Some ethnic Albanian refugees said that a fair number of people were sick and that some had died.
"We need to get these people out," UNHCR spokeswoman Paula Ghebini said.
"It is terrible there. It is extremely muddy. The rain is not helping. We have already weakened people who went through a harrowing experience for four days. They waited at the border; they have not eaten," she said.
The UNHCR, which is coordinating aid efforts with NATO, said Monday that refugees were now being moved to the newly established transit camp in Brazda, near Blace, where they received food aid, medical assistance and shelter.
NATO said Monday it was rushing 31 flights to the Kosovo crisis region to provide 200 tons of emergency food aid to help tens of thousands of refugees huddled on the Albanian and Macedonian border.
European Union countries have begun flying food, tents, medical supplies and other equipment to Kosovo's neighbors.
NATO troops from Britain, France and Italy were setting up tents at Brazda, where eventually about 100,000 refugees were to take shelter.
The tent city will serve as one of two holding centers before the refugees are ferried to airports to be flown to other countries.
Israel, citing its own memories of persecution in Europe, sent a 100-bed army field hospital and staff to Macedonia on Tuesday to help ethnic Albanian refugees fleeing Kosovo.
Prime Minister Benjamin Netanyahu said Israel was driven to act because of its memory of the Holocaust in Europe during World War II when six million Jews were killed.
"This is a humanitarian mission that the people of Israel have immediately mobilized for because we have terrible memories from the soil of Europe and we feel it's our obligation to help where we can.
The quasi-governmental Jewish Agency was also sending aid on three flights this week, the first one to the Albanian capital of Tirana. The flights will carry tents, blankets, sleeping bags, baby food and powdered milk.
Albania aid base established
NATO troops were also setting up an aid camp beside the airport in Tirana on Monday to handle relief operations.
Two U.S. military transport planes brought in supplies and equipment, including machinery for the quick unloading of aircraft. More planes were expected during the day.
"This initial element of 35 people is preparing the way for 400 to 500 professionals ... to be a larger humanitarian relief force which will provide for the reception and distribution of humanitarian relief supplies," a U.S. military spokesman said.

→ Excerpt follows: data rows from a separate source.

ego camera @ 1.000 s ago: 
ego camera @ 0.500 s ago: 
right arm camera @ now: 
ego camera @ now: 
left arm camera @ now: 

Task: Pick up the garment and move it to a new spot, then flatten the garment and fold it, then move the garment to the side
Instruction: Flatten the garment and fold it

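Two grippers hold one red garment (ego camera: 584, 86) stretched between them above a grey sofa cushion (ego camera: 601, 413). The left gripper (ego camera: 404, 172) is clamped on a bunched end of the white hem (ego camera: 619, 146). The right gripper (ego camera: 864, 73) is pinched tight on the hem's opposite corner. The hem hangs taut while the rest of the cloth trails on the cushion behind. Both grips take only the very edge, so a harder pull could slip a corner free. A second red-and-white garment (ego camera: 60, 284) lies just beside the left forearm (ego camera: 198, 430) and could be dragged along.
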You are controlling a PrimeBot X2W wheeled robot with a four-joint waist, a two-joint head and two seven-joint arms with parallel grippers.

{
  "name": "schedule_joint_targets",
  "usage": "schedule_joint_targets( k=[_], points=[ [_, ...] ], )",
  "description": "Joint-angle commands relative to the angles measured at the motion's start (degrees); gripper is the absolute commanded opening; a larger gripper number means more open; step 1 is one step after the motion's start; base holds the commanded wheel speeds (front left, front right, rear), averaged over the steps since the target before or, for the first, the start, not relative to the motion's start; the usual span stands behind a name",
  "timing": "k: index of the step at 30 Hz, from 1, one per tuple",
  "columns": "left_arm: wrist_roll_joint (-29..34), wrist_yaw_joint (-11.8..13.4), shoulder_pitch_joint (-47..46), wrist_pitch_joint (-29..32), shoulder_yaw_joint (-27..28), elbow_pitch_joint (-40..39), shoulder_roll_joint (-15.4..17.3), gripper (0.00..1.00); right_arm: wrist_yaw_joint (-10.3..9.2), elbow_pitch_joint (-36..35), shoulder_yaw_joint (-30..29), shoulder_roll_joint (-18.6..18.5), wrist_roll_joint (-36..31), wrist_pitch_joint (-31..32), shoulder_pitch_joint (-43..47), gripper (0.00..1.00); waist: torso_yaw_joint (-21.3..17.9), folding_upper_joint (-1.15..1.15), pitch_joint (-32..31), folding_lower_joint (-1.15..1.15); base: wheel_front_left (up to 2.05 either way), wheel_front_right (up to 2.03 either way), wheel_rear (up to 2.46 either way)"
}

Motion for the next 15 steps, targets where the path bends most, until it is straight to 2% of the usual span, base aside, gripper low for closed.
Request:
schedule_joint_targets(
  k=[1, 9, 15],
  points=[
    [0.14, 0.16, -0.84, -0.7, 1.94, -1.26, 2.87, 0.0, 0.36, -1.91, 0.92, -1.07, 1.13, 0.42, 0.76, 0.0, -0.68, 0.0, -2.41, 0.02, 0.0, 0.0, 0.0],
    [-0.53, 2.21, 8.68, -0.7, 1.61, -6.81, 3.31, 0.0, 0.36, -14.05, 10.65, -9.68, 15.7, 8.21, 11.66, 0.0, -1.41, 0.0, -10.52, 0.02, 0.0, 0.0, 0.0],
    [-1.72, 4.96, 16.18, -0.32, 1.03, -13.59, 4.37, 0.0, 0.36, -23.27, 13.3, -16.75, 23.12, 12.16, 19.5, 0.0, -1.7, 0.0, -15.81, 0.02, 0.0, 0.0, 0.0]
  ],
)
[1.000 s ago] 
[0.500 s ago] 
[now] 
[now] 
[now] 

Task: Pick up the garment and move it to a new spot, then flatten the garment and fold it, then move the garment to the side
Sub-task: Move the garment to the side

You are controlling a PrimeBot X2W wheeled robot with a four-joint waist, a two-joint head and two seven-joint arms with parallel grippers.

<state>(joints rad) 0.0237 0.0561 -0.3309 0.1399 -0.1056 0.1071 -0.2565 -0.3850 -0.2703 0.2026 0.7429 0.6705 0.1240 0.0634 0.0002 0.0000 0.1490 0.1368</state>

French military helicopters were also flying shuttle missions to and from the northern border town of Kukes, the main collecting point for refugees who were to be transported farther south in Albania.
More food aid needed
Medical officials in Kukes told CNN that many of the refugees showed signs of beating by Serb forces and wounds caused by what the refugees said was shelling of their homes by Yugoslav army and police forces.
"We have food coming in (but) we still need more ready-to-eat food," Red Cross delegate Ellem Berg Svennes told CNN in Kukes.
Germany, which currently holds the rotating European Union presidency, said Monday that the Union's main priority was to look after Kosovo refugees on the ground in camps.
British Foreign Secretary Robin Cook told a news conference in London that NATO troops were stepping up coordinated aid efforts with the UNHCR but were also maintaining the NATO bombing campaign against Serb military targets in Yugoslavia.
Cook bluntly warned Yugoslav President Slobodan Milosevic there would be no peace unless he agreed to reverse his policy of driving ethnic Albanians out of Kosovo.
"Don't bother offering peace unless you are prepared to reverse the ethnic cleansing of the war," Cook said.
"Peace in Kosovo without the population of Kosovo would be a hollow mockery. NATO's campaign will continue until the refugees can return to their homes under international protection," he said.